===== Data segment

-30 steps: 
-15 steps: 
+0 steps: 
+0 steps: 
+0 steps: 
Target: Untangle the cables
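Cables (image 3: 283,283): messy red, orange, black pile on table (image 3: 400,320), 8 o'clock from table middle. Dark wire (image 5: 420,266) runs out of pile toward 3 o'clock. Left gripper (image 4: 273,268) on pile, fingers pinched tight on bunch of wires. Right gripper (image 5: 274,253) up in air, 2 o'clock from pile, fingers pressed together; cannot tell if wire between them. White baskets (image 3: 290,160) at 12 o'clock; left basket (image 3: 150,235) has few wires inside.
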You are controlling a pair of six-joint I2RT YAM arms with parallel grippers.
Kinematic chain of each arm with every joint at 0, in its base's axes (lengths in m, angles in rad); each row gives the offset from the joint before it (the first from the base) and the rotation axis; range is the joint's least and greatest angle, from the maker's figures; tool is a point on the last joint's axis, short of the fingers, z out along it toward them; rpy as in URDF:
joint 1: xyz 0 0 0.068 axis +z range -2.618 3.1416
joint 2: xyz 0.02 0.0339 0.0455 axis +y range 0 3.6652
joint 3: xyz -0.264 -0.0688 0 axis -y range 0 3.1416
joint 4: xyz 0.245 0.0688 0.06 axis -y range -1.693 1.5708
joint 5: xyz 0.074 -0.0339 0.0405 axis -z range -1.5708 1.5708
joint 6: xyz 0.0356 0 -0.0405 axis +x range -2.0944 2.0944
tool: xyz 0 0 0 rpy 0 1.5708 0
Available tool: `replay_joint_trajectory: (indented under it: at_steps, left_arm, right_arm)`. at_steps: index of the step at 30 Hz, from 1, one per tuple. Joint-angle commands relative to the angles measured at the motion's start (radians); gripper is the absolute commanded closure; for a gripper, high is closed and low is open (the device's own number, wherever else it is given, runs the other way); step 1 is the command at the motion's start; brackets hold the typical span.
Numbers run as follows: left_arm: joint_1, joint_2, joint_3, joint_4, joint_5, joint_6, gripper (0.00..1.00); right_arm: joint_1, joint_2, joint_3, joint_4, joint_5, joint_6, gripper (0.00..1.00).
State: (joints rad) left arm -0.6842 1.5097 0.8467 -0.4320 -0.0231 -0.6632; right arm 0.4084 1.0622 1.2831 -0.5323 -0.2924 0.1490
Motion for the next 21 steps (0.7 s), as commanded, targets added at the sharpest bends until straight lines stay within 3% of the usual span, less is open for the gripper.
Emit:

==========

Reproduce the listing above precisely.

Solution to this exercise
-30 steps: 
-15 steps: 
+0 steps: 
+0 steps: 
+0 steps: 
Target: Untangle the cables
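Cables (image 3: 283,283): messy red, orange, black pile on table (image 3: 400,320), 8 o'clock from table middle. Dark wire (image 5: 420,266) runs out of pile toward 3 o'clock. Left gripper (image 4: 273,268) on pile, fingers pinched tight on bunch of wires. Right gripper (image 5: 274,253) up in air, 2 o'clock from pile, fingers pressed together; cannot tell if wire between them. White baskets (image 3: 290,160) at 12 o'clock; left basket (image 3: 150,235) has few wires inside.
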You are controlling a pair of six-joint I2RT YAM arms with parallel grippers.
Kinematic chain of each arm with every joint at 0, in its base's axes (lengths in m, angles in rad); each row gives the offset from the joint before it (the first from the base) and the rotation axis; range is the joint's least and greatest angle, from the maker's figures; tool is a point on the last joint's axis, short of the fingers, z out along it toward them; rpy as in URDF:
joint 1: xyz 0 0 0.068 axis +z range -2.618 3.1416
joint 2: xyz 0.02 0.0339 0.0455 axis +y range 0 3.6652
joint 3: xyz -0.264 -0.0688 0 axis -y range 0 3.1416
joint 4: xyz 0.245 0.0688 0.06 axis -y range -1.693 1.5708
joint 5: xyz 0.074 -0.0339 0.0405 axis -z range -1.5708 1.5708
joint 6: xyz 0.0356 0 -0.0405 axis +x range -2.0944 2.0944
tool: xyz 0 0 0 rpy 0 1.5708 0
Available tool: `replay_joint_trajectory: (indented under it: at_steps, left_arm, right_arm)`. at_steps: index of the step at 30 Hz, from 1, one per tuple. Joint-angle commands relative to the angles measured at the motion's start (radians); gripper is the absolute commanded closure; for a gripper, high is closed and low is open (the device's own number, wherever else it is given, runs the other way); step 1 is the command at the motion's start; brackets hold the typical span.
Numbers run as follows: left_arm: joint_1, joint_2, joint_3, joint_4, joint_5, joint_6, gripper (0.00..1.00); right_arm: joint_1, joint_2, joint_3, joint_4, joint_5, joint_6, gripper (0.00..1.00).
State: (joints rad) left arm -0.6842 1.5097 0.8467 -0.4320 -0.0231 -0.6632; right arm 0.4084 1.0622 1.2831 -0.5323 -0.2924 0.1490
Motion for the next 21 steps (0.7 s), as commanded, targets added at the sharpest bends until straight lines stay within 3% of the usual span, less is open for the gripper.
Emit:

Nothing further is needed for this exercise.